In January of this year, the outgoing director of the U.S. Central Intelligence Agency (CIA), William Burns, reiterated the U.S. intelligence community’s longstanding assessment in an interview with NPR, saying that there was no sign that Iran had decided to move forward with nuclear weapons development.
On March 25, Trump’s Director of National Intelligence (DNI), Tulsi Gabbard, testified to the Senate Select Committee on Intelligence that the intelligence community “continues to assess that Iran is not building a nuclear weapon and Supreme Leader Ali Khamenei has not authorized the nuclear weapons program he suspended in 2003.”

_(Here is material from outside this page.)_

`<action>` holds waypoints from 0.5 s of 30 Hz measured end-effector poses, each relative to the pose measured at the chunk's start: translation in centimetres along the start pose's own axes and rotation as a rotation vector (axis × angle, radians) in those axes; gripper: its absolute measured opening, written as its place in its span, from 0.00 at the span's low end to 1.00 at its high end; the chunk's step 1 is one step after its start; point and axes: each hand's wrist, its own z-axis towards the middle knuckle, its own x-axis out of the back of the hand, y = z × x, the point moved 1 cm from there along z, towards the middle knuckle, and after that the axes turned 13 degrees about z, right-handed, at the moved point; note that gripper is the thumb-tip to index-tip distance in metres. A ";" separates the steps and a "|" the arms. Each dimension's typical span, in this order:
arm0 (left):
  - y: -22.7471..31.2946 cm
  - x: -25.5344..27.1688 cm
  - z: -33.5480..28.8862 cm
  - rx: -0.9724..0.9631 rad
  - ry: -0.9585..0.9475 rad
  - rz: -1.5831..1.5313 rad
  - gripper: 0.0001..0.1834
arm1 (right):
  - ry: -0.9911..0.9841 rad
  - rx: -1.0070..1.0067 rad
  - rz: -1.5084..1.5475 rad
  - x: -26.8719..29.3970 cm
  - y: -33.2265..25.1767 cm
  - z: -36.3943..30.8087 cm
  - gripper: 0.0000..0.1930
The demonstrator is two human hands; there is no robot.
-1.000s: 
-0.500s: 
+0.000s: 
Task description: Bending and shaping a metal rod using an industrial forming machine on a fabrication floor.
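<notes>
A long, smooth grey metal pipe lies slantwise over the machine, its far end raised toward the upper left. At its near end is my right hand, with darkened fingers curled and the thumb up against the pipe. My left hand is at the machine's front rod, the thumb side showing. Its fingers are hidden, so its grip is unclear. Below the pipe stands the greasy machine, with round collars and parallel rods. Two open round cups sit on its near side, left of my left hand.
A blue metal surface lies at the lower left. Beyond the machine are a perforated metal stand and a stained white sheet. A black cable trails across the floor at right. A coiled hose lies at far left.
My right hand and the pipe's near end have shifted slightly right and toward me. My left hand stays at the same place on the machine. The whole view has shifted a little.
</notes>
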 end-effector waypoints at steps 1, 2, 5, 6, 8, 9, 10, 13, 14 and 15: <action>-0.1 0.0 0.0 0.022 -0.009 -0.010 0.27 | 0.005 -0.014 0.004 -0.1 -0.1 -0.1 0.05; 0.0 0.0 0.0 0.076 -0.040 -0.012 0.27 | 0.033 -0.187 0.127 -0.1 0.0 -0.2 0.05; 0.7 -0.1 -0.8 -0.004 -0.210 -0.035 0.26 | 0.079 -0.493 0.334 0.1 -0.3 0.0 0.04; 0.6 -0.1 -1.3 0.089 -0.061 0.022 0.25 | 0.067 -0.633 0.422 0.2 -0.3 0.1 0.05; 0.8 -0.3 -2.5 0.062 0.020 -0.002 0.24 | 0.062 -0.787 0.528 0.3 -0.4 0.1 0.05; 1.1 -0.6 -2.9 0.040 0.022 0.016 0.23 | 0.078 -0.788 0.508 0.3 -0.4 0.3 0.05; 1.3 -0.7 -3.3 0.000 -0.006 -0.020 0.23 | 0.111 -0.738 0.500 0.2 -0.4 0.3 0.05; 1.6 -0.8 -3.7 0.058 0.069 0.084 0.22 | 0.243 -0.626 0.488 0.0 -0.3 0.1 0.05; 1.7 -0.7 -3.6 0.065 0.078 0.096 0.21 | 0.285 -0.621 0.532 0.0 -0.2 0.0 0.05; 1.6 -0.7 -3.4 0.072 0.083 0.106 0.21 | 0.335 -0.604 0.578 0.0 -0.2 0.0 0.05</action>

The decision by the American and Israeli governments to bomb Iran’s nuclear facilities illustrates how the lessons of the past remain unlearned. Rather than preventing Iran from developing nuclear weapons, this action will only cause Iran to reconsider the need for a nuclear deterrent against American and Israeli aggression and otherwise undermine the international nuclear non-proliferation safeguards framework.
As observed by the Libertarian Institute’s Bill Buppert, host of Chasing Ghosts: An Irregular Warfare Podcast, one option for Iran is to withdraw from the NPT—their parliament has just voted to suspend cooperation with the IAEA—and state that it will rejoin the treaty and accept the IAEA safeguards framework once Israel does the same.
Iran would also be acting within reason to insist that the United States formally acknowledge its right to enrich uranium for nuclear energy as a condition for rejoining the nuclear non-proliferation treaty, especially since the whole current disaster is a consequence of the U.S. government persistent rejection of Iran’s recognized rights under the NPT.
If Washington would like to deter threats to peace by getting other countries to comply with international law, it should start by ending its own criminal violence—including the Trump administration’s continued support for Israel’s ongoing genocide in Gaza.